Alan Delos Santos, who pleaded not guilty to the accusations of the crime of rape filed by Gilda, was found guilty by the court. He was sentenced to imprisonment. The court also denied Alan's motion to recognize him as the father of Gilda's son. After the case, Gilda and Daniel decided to leave.

Five years later, Gilda visited Alan in prison. She then introduced her son to him and forgave him. They left the prison with Daniel as a happy family.

==Cast==
Besides Atty. Jose C. Sison, actor Cris Daluz appeared in both segments as the court judge.
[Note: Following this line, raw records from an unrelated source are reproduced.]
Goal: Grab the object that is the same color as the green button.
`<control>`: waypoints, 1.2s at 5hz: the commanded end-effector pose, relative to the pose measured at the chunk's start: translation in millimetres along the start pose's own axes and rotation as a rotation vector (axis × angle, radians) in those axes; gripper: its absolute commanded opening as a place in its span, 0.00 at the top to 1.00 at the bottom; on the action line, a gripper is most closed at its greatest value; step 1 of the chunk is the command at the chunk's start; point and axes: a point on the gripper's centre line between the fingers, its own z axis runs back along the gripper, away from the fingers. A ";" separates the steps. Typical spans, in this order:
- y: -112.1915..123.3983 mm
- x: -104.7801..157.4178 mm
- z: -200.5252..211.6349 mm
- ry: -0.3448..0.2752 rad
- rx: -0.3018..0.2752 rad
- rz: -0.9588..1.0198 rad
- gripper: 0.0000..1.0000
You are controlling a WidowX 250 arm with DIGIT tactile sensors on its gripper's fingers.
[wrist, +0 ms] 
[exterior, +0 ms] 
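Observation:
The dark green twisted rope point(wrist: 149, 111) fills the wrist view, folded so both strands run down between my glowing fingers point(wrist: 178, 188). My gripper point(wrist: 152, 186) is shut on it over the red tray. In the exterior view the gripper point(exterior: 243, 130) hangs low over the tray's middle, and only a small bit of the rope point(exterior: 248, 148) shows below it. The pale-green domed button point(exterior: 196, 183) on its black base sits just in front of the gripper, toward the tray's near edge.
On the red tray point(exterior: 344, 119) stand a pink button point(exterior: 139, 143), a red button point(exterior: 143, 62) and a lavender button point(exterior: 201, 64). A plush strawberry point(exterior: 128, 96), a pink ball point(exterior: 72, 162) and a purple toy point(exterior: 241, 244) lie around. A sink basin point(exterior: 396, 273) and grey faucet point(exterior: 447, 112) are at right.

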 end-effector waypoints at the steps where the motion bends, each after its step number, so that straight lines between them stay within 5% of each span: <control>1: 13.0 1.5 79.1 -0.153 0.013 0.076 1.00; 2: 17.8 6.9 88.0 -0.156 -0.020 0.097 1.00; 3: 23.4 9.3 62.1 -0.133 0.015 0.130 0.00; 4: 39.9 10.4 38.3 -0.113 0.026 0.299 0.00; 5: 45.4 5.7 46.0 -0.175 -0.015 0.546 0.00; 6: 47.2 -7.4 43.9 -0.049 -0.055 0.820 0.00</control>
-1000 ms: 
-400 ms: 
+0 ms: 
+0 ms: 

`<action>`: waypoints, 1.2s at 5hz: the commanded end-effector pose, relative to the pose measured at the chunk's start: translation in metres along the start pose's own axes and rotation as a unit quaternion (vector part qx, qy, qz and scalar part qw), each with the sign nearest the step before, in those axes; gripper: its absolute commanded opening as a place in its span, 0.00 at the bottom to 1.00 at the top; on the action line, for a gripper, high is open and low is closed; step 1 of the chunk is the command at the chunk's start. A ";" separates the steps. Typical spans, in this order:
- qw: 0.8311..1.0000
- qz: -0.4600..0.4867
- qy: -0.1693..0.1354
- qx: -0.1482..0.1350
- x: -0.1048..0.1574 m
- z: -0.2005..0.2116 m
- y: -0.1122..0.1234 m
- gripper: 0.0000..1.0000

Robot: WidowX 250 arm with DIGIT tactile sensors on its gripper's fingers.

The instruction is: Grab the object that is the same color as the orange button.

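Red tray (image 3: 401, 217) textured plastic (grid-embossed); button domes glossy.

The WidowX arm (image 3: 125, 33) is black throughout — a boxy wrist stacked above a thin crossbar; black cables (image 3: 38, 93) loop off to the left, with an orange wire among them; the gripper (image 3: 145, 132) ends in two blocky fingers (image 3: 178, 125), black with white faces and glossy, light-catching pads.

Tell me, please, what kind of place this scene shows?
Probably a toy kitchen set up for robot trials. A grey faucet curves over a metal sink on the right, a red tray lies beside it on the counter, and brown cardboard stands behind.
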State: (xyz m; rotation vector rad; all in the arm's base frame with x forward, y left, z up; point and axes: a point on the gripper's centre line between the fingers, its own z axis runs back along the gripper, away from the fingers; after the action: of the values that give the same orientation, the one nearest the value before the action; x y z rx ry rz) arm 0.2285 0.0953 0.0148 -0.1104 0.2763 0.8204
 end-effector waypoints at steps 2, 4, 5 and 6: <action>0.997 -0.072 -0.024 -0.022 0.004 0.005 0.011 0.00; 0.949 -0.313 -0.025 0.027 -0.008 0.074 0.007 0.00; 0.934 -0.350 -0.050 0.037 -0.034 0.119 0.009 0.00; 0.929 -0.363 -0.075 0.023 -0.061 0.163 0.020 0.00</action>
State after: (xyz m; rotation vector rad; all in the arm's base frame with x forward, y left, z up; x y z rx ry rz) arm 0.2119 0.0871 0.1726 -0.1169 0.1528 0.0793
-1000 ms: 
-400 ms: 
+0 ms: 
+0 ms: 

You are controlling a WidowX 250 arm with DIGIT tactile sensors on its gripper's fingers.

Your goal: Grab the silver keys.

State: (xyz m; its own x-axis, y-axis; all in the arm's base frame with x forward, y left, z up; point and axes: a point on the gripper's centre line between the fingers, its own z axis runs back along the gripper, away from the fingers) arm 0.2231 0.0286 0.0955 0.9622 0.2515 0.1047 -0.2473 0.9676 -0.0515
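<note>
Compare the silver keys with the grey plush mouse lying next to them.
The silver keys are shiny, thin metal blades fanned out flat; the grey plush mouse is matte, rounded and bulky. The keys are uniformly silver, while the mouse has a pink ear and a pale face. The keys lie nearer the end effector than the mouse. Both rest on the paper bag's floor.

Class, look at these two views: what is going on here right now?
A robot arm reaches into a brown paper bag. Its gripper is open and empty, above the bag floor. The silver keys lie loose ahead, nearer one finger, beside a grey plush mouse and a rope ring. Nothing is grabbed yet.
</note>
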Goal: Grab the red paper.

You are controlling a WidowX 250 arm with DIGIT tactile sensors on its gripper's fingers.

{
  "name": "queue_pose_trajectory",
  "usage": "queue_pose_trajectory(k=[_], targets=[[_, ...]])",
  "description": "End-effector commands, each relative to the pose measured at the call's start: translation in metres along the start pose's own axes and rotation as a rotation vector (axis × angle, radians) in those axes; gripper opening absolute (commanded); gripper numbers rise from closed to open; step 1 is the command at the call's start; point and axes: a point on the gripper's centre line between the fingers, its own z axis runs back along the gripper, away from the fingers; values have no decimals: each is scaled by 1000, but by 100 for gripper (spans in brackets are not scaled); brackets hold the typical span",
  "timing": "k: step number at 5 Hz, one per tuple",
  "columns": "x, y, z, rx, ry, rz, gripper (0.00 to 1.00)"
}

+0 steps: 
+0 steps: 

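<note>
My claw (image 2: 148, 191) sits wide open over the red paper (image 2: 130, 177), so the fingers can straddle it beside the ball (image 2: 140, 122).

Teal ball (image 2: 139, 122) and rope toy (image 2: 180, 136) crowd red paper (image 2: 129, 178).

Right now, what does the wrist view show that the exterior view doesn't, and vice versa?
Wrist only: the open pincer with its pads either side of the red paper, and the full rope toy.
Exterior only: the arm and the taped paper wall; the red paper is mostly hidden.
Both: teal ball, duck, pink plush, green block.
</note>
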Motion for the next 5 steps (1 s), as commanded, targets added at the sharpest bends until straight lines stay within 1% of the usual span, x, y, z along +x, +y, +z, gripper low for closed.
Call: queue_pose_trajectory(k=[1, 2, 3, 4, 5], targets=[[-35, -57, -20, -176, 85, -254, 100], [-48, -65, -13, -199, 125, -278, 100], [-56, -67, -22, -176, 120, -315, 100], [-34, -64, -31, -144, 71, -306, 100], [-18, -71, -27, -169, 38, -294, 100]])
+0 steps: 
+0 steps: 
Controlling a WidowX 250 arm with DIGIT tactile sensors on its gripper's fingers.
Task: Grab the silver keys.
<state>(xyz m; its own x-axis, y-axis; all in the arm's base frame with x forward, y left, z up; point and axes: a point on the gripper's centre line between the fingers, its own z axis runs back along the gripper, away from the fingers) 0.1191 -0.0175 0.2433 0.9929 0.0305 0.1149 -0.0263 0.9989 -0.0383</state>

===Qualified Seduction: Case No. 23450===
- Sharmaine Arnaiz as Maria Saldaga
- Nida Blanca as Magdalena de Castro
- Elizabeth Oropesa as Feliza Saldago
- Ronaldo Valdez as Rosendo de Castro
- Gamaliel Viray as Maria and Feliza's lawyer
- Tony Mabesa as Rosendo's lawyer
- Archie Adamos (uncredited) as Dr. Ramon Layug

===Rape: Case No. 538832===
- Chin Chin Gutierrez as Gilda Cuevas
- Gina Alajar as Atty. Lilia Manalang
- Ricky Davao as Alan de los Santos
- Joel Torre as Daniel
- Lucita Soriano
- Subas Herrero as Alan's lawyer
- Romeo Rivera
- Ernie Zarate

==Production==
After film and television director Marilou Diaz-Abaya finished directing Ang Ika-Labing Isang Utos: Mahalin Mo, Asawa Mo in 1994, Charo Santos-Concio, the executive producer of Star Cinema and one of the programming heads of ABS-CBN, asked the director if she had seen Kapag May Katwiran... Ipaglaban Mo!, a legal drama that dramatizes real-life criminal cases, and if she wanted to direct the film version of the show. The director accepted the offer because she had seen the show. Later on, she and Ricky Lee, her screenwriting collaborator, chose two legal cases where women were abused. This film project would later become part of Marilou Diaz-Abaya's string of films that advocated for the rights of women.

==Release==
Redeem Her Honor was released in Philippine theaters by Star Cinema on March 29, 1995.

==Reception==
===Accolades===
Ricky Davao, who played Alan in the "Rape" segment, won his first award at the Gawad Urian Awards for Best Supporting Actor.